Laboratory Tests for Hypertensive Crisis (206/117 mmHg)
For a patient with blood pressure of 206/117 mmHg, a comprehensive laboratory workup is essential to assess for target organ damage and should include serum creatinine, eGFR, urine albumin-to-creatinine ratio, complete blood count, electrolytes, and cardiac biomarkers.

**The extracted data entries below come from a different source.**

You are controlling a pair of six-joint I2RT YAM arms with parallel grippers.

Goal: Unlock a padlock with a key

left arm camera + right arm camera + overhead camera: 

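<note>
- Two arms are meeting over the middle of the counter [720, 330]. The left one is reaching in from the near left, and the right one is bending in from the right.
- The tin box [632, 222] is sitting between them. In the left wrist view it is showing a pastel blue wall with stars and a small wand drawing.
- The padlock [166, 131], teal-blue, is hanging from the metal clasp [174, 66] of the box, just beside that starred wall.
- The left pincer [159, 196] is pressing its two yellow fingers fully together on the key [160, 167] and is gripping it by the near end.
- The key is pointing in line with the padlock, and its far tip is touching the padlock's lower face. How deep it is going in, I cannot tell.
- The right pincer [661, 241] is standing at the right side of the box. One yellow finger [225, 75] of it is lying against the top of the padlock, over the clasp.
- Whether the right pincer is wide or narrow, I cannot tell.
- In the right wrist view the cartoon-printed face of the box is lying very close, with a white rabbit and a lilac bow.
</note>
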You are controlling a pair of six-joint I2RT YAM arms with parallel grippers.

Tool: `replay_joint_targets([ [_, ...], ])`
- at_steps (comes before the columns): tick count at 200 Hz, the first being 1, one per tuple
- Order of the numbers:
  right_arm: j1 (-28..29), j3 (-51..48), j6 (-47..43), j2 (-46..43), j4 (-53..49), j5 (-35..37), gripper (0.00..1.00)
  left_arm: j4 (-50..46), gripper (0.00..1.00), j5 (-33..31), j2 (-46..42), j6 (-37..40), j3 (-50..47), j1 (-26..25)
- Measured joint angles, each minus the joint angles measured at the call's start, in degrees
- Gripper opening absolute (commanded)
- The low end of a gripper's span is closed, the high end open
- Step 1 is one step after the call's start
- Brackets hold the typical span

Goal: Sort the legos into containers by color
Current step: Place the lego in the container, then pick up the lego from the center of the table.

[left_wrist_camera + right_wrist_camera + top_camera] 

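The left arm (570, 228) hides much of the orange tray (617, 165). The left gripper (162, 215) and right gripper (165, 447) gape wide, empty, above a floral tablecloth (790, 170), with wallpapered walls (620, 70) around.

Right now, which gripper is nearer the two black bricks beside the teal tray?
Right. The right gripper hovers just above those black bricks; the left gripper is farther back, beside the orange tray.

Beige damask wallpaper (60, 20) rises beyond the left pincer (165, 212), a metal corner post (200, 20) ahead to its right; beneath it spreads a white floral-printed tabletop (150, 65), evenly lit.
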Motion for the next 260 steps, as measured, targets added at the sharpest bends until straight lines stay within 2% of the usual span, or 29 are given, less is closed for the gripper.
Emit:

Initial Assessment and Classification
First, it's important to determine whether this represents a hypertensive emergency or urgency:
- Hypertensive Emergency: BP >180/120 mmHg WITH evidence of new or worsening target organ damage
- Hypertensive Urgency: BP >180/120 mmHg WITHOUT evidence of target organ damage 1
Essential Laboratory Tests
Basic Laboratory Panel
- Serum creatinine and eGFR: To assess kidney function and detect acute kidney injury 2
- Urine albumin-to-creatinine ratio (ACR): More sensitive than standard dipstick for detecting early kidney damage 2
- Electrolytes (sodium, potassium): To identify electrolyte abnormalities that may contribute to or result from hypertension 1
- Complete blood count: To assess for anemia or evidence of microangiopathic hemolytic anemia 1
- Blood glucose: To identify diabetes or stress hyperglycemia 1
Additional Tests Based on Suspected Target Organ Damage
- Cardiac biomarkers (troponin): If chest pain or suspected acute coronary syndrome 1
- Brain natriuretic peptide (BNP): If suspected heart failure or pulmonary edema
- Liver function tests: Especially with suspected HELLP syndrome or liver involvement
- Lactate dehydrogenase (LDH) and haptoglobin: To assess for hemolysis in thrombotic microangiopathy 1
- Urinalysis: For protein, blood, and sediment examination 1
Diagnostic Tests Beyond Laboratory Work
- 12-lead ECG: Recommended for all hypertensive patients to assess for left ventricular hypertrophy or acute ischemic changes 1
- Fundoscopic examination: Critical for detecting hypertensive retinopathy (flame-shaped hemorrhages, cotton wool spots, papilledema) which defines malignant hypertension 1
- Chest X-ray: If pulmonary symptoms are present to assess for pulmonary edema 1
- Brain imaging (CT/MRI): If neurological symptoms are present 1
- Echocardiography: If cardiac symptoms or abnormal ECG findings 1
Special Considerations
- Thrombotic microangiopathy (TMA): In severe hypertension with evidence of hemolysis, check schistocytes on peripheral smear, LDH, haptoglobin, and platelet count 1
- Secondary hypertension workup: Consider if clinical presentation suggests an underlying cause (e.g., pheochromocytoma, primary aldosteronism, renal artery stenosis) 1
Clinical Pitfalls to Avoid
Don't delay testing: Laboratory assessment should be performed promptly in patients with severe hypertension to determine appropriate management 1
Don't miss malignant hypertension: Always perform fundoscopy in patients with BP >180/110 mmHg to detect retinopathy 1
Don't overlook subtle organ damage: Microalbuminuria can be present before overt proteinuria and indicates early kidney damage 2
Don't rely solely on a single BP reading: Confirm elevated readings, but don't delay workup when BP is severely elevated 1
Don't forget to repeat testing: If moderate-to-severe CKD is diagnosed, measurements of serum creatinine, eGFR, and urine ACR should be repeated at least annually 1
By following this comprehensive laboratory assessment approach, clinicians can quickly identify target organ damage, determine whether the patient has a hypertensive emergency requiring immediate intervention, and guide appropriate treatment decisions.